This exhibit is three exhibits in one! It offers a great opportunity for field trips during non-public hours of operations where instructors and kids can learn and explore the world of pollinators, seeds, and mushrooms out of the classroom. There will be interactive activities and many teachable opportunities. Lectures take place on Thursday nights upstairs, check the MACC’s calendar for a full schedule.
“Seeds: Nature’s Artful Engineering” is an exhibit vivid portrayal of the incredible diversity, ingenuity, and beauty of seed-dispersal mechanism of plants native to California. Seeds and their dispersal mechanisms are one of the final stages in the evolutionary biology of flowering plants. Against many, many odds they are the final step in ensuring the survival of plant life. The exhibit is based around more than 30 high-resolution, close-up photographs of the seed structures and dispersal mechanisms of California native plants taken in the wild and in garden settings by Northern California plants people and naturalists, John Whittlesey and Jennifer Jewell.
“Pollinators: Keeping Company with Flowers” is an exhibit portraying the relationship between flowers and pollinators. The exhibit is based around 70 photographs of pollinators in wild and garden settings, primarily taken by Northern California plantsman and naturalist, John Whittlesey. These images vividly portray the intriguing lives of many kinds of pollinators. While many people recognize the European honeybee as an important pollinator, “Keeping Company with Flowers” primarily highlights native pollinators, which play a key role in the ecology of California.

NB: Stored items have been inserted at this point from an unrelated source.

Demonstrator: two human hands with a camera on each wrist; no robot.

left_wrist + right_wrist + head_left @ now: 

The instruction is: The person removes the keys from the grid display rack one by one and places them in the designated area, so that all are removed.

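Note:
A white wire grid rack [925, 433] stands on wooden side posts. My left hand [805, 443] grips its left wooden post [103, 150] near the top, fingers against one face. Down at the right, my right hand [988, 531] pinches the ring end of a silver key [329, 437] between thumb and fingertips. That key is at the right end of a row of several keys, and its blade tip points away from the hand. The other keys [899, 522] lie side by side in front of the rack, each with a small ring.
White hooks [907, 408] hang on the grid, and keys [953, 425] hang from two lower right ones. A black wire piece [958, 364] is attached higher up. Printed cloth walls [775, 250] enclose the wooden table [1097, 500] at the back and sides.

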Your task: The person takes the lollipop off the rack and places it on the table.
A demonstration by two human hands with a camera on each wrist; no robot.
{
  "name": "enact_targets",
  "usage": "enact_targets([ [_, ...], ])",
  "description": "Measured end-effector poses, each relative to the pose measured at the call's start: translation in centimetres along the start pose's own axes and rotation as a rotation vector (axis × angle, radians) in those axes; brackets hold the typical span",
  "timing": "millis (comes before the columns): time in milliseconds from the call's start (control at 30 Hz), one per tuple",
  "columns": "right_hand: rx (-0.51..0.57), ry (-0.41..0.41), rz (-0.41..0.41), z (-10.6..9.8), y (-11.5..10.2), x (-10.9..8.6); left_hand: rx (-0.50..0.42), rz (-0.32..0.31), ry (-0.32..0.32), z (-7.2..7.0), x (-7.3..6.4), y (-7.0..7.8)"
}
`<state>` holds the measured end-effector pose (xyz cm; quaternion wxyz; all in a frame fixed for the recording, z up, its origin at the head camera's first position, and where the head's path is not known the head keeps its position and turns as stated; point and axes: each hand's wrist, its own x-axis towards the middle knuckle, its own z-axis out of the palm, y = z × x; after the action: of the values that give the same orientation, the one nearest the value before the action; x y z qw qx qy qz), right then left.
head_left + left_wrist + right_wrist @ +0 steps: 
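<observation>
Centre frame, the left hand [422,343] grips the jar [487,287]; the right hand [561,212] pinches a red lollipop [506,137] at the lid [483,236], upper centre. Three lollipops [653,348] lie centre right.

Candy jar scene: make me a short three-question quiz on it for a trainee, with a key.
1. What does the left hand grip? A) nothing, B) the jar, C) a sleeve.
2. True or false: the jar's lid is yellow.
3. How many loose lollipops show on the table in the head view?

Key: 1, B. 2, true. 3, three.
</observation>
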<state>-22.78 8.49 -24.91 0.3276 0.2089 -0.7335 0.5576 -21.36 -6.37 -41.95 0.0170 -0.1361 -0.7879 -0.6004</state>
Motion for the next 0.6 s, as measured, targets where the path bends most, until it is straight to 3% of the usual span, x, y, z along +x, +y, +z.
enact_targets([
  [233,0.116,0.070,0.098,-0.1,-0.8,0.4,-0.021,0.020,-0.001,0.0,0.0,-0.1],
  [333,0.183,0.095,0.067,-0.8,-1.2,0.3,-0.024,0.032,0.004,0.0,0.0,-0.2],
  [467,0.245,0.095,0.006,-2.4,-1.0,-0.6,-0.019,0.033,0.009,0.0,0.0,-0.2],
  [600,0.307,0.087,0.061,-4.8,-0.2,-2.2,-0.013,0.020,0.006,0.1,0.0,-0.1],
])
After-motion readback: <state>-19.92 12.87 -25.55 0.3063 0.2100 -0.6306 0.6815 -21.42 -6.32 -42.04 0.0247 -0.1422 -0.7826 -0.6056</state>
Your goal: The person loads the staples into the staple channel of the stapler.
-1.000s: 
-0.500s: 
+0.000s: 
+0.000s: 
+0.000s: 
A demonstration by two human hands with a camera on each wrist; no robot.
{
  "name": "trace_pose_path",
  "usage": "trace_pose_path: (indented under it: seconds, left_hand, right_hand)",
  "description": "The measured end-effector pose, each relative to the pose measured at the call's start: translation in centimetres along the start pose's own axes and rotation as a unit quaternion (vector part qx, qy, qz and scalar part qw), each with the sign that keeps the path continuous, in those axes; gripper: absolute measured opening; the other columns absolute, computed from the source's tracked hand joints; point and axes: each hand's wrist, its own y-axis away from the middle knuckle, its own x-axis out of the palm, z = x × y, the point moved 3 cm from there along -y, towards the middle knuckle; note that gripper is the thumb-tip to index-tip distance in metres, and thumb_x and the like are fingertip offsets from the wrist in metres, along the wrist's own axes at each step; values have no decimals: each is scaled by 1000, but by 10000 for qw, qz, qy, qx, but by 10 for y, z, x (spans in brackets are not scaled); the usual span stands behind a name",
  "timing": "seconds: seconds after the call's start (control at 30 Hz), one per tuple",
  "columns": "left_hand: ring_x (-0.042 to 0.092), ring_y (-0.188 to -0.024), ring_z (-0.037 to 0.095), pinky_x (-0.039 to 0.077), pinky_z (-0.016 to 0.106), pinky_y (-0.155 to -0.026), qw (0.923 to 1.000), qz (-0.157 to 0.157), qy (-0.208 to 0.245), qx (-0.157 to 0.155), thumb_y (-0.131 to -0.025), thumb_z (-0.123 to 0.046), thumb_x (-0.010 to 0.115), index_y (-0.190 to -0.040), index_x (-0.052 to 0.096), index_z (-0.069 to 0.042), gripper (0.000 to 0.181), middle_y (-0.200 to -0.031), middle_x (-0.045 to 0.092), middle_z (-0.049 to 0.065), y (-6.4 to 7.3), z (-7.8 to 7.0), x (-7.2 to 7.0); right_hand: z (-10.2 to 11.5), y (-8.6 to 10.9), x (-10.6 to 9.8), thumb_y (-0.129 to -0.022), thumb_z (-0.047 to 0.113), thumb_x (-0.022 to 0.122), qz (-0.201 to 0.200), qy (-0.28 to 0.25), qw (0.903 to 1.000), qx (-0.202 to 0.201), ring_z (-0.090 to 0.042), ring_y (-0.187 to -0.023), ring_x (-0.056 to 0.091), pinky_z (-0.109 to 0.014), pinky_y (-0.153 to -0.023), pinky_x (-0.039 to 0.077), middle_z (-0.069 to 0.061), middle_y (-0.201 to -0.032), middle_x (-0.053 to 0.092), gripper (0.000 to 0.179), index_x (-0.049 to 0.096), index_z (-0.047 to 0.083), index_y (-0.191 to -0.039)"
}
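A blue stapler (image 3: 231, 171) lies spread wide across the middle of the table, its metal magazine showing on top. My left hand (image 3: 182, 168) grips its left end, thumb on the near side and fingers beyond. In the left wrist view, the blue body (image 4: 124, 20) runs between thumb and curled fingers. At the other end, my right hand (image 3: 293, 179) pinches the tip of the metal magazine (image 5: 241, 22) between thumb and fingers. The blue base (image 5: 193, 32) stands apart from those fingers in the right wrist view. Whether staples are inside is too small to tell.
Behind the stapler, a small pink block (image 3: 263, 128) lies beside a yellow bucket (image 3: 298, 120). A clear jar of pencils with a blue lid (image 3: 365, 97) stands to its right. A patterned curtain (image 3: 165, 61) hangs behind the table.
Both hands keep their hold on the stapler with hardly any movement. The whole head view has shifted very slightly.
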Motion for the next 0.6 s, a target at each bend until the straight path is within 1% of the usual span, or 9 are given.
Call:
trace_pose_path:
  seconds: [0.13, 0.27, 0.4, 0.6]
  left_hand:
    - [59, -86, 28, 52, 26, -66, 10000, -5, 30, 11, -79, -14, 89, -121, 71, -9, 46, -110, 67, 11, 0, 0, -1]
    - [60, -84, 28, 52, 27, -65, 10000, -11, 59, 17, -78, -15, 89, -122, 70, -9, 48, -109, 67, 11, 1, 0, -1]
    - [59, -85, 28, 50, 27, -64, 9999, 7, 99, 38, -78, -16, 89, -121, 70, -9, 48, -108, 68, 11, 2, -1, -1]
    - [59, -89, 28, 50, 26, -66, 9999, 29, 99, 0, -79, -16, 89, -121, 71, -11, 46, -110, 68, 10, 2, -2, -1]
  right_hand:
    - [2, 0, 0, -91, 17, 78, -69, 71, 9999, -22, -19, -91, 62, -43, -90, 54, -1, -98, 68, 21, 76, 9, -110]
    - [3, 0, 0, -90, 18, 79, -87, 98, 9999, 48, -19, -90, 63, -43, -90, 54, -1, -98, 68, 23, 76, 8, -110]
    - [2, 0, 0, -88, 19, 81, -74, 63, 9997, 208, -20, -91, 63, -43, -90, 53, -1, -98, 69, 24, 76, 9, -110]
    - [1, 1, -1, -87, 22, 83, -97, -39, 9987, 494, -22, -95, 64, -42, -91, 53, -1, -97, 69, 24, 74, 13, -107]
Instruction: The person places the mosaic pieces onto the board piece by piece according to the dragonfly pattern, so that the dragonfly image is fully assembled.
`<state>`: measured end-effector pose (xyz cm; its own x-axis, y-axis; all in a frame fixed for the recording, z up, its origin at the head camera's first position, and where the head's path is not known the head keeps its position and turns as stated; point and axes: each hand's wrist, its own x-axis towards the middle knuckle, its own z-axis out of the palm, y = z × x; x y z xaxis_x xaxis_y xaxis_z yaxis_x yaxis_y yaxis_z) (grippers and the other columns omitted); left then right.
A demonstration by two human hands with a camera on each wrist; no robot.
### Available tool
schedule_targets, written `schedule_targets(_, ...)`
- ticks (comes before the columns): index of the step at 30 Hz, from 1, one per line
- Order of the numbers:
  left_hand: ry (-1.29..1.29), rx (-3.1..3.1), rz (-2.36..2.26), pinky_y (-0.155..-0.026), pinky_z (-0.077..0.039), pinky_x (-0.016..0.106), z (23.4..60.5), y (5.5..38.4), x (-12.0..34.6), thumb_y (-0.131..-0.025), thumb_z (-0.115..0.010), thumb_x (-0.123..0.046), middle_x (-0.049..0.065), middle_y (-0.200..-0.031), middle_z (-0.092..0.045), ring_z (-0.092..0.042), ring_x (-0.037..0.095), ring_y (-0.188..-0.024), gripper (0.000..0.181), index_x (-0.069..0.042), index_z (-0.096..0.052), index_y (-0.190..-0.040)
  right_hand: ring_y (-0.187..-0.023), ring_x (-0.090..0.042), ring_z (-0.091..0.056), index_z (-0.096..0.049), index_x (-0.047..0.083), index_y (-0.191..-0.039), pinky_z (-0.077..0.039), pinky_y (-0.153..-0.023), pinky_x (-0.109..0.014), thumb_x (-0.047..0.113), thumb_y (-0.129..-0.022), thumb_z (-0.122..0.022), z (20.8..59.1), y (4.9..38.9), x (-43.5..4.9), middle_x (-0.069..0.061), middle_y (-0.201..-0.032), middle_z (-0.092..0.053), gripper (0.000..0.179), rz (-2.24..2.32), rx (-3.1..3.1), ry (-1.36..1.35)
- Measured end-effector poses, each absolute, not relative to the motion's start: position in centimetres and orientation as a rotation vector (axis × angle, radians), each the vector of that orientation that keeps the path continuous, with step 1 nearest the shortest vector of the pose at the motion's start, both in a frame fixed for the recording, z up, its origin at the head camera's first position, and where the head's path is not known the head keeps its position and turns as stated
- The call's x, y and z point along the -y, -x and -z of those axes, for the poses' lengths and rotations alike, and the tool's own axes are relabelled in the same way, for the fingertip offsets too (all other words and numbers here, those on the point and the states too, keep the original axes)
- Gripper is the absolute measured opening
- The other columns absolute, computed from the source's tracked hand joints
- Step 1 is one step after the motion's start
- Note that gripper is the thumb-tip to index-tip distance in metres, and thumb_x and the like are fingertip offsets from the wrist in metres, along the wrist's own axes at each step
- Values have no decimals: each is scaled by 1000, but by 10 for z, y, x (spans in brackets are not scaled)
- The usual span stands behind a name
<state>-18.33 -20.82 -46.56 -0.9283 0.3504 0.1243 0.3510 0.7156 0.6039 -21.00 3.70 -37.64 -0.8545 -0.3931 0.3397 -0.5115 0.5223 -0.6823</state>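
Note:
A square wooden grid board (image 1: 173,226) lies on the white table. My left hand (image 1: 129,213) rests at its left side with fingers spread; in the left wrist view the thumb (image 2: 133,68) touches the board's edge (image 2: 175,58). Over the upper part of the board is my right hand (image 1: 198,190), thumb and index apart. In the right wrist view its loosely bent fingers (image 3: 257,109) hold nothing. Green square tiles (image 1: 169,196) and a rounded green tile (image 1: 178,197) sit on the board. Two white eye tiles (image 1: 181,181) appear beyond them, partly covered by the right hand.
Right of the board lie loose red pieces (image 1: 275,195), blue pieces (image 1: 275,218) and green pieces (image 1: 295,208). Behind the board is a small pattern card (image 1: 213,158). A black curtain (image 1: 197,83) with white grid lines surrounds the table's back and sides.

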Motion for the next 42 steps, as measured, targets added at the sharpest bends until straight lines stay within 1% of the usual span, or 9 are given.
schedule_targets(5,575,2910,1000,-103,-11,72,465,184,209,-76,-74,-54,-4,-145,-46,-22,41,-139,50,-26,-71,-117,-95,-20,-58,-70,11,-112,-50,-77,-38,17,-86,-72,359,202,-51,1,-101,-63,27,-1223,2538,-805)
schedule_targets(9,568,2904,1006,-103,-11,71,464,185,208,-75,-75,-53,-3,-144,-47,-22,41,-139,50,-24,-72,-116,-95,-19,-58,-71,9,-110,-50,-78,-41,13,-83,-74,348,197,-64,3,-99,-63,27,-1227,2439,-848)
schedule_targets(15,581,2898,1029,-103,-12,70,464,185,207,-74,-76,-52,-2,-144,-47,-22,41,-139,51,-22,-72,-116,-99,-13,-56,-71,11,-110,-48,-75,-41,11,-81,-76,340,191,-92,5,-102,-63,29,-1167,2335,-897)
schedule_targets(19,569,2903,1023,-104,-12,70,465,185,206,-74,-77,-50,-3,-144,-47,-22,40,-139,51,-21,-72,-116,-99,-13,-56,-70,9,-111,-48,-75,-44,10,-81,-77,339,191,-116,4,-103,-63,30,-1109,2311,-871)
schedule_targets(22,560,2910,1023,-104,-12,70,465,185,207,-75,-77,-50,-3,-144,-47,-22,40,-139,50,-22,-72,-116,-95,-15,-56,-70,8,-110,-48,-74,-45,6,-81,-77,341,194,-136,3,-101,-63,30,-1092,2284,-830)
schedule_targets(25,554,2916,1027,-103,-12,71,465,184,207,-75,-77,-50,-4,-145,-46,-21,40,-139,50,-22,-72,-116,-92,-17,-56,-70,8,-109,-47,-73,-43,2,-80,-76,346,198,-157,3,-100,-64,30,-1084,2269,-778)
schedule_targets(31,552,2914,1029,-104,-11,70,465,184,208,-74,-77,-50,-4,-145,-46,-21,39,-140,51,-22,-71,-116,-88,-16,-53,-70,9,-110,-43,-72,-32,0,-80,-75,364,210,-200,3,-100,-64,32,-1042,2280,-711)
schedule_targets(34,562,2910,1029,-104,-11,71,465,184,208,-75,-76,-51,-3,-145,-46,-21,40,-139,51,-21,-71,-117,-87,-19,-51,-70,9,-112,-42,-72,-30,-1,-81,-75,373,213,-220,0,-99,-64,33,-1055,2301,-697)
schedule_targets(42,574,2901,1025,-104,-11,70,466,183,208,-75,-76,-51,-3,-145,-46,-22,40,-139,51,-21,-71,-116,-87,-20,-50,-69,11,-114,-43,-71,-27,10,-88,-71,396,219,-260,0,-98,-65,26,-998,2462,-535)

“Mushrooms: Keys to the Kingdom Fungi” is an exhibit vividly portraying the intriguing lives and important roles of fungi in our environment. While the Fungi Kingdom includes more than one million species, this exhibit primarily focuses on the mushroom-producing fungi but will touch on the idea of other fungi — including molds and yeasts — as well. The exhibit is based around 30 photographs of mushrooms (the fruiting bodies of fungi) in the wild, taken by Northern California plants people and naturalists, John Whittlesey and Jennifer Jewell.
*Registration required for workshops.